From: Jan Kara <jack@suse.cz>
To: Ojaswin Mujoo <ojaswin@linux.ibm.com>
Cc: Jan Kara <jack@suse.cz>,
linux-ext4@vger.kernel.org, Theodore Ts'o <tytso@mit.edu>,
Ritesh Harjani <riteshh@linux.ibm.com>,
linux-fsdevel@vger.kernel.org, linux-kernel@vger.kernel.org,
rookxu <brookxu.cn@gmail.com>,
Ritesh Harjani <ritesh.list@gmail.com>
Subject: Re: [PATCH v3 7/8] ext4: Use rbtrees to manage PAs instead of inode i_prealloc_list
Date: Fri, 27 Jan 2023 15:43:12 +0100 [thread overview]
Message-ID: <20230127144312.3m3hmcufcvxxp6f4@quack3> (raw)

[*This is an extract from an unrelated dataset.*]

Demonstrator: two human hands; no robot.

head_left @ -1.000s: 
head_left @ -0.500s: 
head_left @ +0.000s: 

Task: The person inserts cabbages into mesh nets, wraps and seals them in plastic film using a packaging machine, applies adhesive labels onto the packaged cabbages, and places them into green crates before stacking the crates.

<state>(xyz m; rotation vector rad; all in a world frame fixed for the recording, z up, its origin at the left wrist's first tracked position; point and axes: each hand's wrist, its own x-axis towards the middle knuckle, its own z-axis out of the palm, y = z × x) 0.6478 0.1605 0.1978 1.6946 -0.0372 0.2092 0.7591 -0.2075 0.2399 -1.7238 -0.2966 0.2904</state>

In-Reply-To: <Y8jizbGg6l2WxJPF@li-bb2b2a4c-3307-11b2-a85c-8fa5c3a69313.ibm.com>
Hi Ojaswin!
I'm sorry for a bit delayed reply...
On Thu 19-01-23 11:57:25, Ojaswin Mujoo wrote:
> On Tue, Jan 17, 2023 at 12:03:35PM +0100, Jan Kara wrote:
> > On Tue 17-01-23 16:00:47, Ojaswin Mujoo wrote:
> > > On Mon, Jan 16, 2023 at 01:23:34PM +0100, Jan Kara wrote:
> > > > > Since this covers the special case we discussed above, we will always
> > > > > un-delete the PA when we encounter the special case and we can then
> > > > > adjust for overlap and traverse the PA rbtree without any issues.
> > > > >
> > > > > Signed-off-by: Ojaswin Mujoo <ojaswin@linux.ibm.com>
> > > > > Reviewed-by: Ritesh Harjani (IBM) <ritesh.list@gmail.com>
> > >
> > > Hi Jan,
> > > Thanks for the review, sharing some of my thoughts below.
> > >
> > > >
> > > > So I find this putting back of already deleted inode PA very fragile. For
> > > > example in current code I suspect you've missed a case in ext4_mb_put_pa()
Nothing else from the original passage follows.